Chapter 6: Data Visualization

Matplotlib and Seaborn

6.1 The Visualization Stack

Matplotlib is Python's foundational plotting library. Seaborn builds on top of it with higher-level statistical graphics and better default aesthetics. Together they cover most visualization needs in analytics work.

import matplotlib.pyplot as plt
import seaborn as sns
import pandas as pd
import numpy as np

# Set a clean style
sns.set_theme(style="whitegrid", font_scale=1.1)

6.2 Figure Anatomy: fig, ax, and axes

Every Matplotlib plot is built from two objects: the Figure (the overall window or page) and one or more Axes (individual plots inside the figure). Understanding this distinction is essential because the object-oriented interface gives you far more control than the plt.plot() shortcut.

# The object-oriented approach: explicit fig and ax
fig, ax = plt.subplots(figsize=(8, 4))

# ax is a single Axes object — you call methods on it directly
ax.plot([1, 2, 3, 4], [10, 20, 25, 30], marker="o")
ax.set_xlabel("Quarter")
ax.set_ylabel("Sales ($K)")
ax.set_title("Quarterly Sales")

# fig controls the overall canvas
fig.suptitle("Company Performance Dashboard", fontsize=14, y=1.02)

# Multiple axes: subplots returns an array
fig2, axes = plt.subplots(2, 3, figsize=(14, 8))
# axes is a 2D numpy array: axes[row, col]
print(f"axes shape: {axes.shape}")  # (2, 3)
axes[0, 0].set_title("Top-left plot")
axes[1, 2].set_title("Bottom-right plot")
plt.tight_layout()
plt.show()
plt.plot() vs ax.plot(): The plt.plot() function is a convenience wrapper that implicitly creates a figure and axes behind the scenes. It works fine for quick, single plots. But when you need multiple panels, precise layout control, or want to embed plots in a GUI, always use the explicit fig, ax = plt.subplots() approach. Professional code almost always uses the object-oriented API.

6.3 Line Plots

months = np.arange(1, 13)
revenue = [42, 45, 48, 52, 55, 60, 58, 62, 65, 70, 72, 78]

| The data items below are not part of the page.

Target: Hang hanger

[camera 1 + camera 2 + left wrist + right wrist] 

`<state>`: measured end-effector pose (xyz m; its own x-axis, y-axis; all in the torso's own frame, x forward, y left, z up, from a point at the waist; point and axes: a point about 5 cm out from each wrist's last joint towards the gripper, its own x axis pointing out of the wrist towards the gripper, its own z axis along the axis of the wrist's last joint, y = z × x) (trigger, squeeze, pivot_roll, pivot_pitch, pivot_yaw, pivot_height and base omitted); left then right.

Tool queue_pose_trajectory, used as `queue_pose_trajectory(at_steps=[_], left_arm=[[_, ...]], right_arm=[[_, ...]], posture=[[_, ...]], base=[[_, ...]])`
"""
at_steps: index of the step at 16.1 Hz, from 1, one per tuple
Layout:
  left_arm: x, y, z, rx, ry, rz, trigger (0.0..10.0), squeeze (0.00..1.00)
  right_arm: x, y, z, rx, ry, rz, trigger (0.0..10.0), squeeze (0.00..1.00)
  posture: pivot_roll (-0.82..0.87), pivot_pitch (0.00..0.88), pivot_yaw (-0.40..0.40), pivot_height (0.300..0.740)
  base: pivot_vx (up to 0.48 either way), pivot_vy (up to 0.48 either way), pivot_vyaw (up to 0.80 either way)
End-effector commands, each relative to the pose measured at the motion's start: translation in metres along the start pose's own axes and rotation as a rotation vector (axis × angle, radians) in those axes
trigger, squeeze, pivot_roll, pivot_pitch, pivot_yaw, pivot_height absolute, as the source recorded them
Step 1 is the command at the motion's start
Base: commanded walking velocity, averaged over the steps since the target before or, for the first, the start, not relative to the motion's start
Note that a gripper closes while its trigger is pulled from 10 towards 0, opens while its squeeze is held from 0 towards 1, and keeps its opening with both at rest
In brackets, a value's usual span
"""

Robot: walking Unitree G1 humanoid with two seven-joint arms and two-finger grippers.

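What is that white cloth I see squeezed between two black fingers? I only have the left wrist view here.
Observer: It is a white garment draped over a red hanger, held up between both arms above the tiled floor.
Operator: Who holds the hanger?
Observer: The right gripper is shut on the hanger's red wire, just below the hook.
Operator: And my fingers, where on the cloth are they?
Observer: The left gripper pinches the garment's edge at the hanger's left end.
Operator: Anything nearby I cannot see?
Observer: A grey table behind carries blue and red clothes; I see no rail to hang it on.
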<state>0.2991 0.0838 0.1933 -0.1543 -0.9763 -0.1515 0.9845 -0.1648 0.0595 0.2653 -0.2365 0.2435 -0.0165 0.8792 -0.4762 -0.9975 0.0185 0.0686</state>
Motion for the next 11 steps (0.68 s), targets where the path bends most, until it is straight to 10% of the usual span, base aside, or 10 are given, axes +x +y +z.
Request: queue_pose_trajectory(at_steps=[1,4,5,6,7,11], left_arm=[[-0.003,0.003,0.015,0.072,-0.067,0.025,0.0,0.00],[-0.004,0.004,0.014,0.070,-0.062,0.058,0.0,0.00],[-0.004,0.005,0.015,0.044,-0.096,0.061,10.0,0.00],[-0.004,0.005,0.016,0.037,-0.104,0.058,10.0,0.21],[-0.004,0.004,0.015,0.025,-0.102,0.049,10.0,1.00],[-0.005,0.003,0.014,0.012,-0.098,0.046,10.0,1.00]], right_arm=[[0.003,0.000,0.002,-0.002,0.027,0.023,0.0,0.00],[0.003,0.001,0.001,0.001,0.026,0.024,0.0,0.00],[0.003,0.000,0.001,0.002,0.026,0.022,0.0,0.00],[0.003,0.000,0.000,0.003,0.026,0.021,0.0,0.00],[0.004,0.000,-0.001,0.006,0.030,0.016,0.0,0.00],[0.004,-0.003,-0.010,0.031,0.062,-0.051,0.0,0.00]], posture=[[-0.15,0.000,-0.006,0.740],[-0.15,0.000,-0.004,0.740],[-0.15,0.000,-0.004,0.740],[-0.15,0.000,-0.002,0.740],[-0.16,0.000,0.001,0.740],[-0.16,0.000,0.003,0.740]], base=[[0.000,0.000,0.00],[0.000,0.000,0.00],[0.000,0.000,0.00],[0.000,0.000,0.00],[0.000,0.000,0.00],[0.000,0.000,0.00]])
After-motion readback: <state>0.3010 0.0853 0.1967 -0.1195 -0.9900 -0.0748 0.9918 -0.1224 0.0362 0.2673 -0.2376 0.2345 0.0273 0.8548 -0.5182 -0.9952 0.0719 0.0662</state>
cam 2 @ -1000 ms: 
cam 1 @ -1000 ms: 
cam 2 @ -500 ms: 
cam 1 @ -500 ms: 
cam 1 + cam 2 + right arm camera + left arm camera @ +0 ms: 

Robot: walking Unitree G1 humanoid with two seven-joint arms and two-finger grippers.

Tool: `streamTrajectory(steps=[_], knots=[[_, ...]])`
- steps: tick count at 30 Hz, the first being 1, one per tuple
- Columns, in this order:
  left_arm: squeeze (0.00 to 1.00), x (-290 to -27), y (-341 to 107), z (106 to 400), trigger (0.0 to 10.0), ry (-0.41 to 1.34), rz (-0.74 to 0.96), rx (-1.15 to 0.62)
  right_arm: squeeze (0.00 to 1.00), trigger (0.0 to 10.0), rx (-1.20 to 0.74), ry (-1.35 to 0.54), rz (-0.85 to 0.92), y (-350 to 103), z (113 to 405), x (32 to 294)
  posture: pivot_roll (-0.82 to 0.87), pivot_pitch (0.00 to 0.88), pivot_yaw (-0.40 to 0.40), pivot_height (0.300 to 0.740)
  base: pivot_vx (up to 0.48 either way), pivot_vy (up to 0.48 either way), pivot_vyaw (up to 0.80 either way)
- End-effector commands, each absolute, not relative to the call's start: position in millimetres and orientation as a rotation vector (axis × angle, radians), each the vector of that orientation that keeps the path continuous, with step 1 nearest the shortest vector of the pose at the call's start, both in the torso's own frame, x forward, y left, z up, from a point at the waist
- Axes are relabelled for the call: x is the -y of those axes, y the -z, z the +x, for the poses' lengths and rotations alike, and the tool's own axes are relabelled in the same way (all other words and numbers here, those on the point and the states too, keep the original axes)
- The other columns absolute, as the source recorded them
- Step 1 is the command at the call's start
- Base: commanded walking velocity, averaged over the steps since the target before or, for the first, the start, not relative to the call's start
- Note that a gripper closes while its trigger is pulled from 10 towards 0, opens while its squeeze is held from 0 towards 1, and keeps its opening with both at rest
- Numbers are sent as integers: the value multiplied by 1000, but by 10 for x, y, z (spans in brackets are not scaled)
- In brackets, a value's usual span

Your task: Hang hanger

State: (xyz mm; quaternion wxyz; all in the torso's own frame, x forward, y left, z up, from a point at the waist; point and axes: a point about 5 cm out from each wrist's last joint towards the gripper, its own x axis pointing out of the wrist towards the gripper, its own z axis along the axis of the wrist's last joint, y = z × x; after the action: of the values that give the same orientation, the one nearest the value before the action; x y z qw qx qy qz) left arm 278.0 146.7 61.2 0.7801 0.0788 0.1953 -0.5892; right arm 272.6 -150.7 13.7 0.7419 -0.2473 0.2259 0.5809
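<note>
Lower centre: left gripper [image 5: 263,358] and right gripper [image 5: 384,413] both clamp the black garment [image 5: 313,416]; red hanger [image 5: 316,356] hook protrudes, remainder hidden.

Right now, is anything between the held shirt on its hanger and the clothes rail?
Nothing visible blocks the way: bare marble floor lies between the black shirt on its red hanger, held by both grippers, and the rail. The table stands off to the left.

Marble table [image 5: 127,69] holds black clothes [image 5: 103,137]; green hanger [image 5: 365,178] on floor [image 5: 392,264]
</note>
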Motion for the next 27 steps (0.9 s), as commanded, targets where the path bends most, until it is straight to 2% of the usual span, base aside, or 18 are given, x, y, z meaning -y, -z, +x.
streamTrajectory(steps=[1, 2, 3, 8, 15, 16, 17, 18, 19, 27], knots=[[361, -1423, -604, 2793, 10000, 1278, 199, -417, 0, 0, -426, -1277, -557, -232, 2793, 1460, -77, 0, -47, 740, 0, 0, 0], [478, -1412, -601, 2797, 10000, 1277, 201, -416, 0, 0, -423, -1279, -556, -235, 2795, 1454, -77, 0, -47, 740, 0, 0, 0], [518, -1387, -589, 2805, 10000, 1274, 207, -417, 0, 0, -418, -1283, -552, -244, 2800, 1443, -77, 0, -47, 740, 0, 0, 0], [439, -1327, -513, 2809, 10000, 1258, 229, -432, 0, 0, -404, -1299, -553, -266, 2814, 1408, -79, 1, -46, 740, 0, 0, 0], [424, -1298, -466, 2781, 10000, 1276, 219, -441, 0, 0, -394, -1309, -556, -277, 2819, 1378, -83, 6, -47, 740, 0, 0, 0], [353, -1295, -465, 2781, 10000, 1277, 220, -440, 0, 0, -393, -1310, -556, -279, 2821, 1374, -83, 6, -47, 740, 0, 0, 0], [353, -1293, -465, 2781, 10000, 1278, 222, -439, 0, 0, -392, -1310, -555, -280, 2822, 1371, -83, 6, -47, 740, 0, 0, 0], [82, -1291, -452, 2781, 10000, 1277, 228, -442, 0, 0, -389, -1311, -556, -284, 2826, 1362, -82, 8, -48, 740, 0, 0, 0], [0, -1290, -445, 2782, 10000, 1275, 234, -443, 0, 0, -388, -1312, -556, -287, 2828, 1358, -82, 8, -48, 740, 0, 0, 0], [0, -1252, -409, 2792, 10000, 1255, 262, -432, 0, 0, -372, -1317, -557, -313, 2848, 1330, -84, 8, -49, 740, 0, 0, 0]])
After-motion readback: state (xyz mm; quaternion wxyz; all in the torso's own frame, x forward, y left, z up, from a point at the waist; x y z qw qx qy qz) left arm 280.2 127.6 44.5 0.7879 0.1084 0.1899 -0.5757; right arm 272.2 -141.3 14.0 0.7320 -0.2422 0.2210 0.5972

plt.figure(figsize=(8, 4))
plt.plot(months, revenue, marker="o", linewidth=2, color="#3776AB")
plt.xlabel("Month")
plt.ylabel("Revenue ($K)")
plt.title("Monthly Revenue Trend")
plt.xticks(months)
plt.tight_layout()
plt.show()

6.3 Scatter Plots

np.random.seed(42)
ad_spend   = np.random.uniform(10, 100, 50)
sales      = 2.5 * ad_spend + np.random.normal(0, 20, 50)

plt.figure(figsize=(6, 5))
plt.scatter(ad_spend, sales, alpha=0.7, edgecolors="w", s=60)
plt.xlabel("Ad Spend ($K)")
plt.ylabel("Sales ($K)")
plt.title("Ad Spend vs. Sales")
plt.tight_layout()
plt.show()

6.4 Bar Charts

categories = ["Electronics", "Apparel", "Grocery", "Home"]
values = [340, 215, 520, 180]

plt.figure(figsize=(7, 4))
bars = plt.bar(categories, values, color=["#3776AB", "#4b8bbe", "#6ba3d6", "#9dc3e6"])
plt.ylabel("Revenue ($K)")
plt.title("Revenue by Category")

# Add value labels on bars
for bar in bars:
    plt.text(bar.get_x() + bar.get_width()/2, bar.get_height() + 5,
            f"${bar.get_height()}K", ha="center", fontsize=10)
plt.tight_layout()
plt.show()

6.5 Histograms

delivery_times = np.random.normal(loc=5.2, scale=1.1, size=500)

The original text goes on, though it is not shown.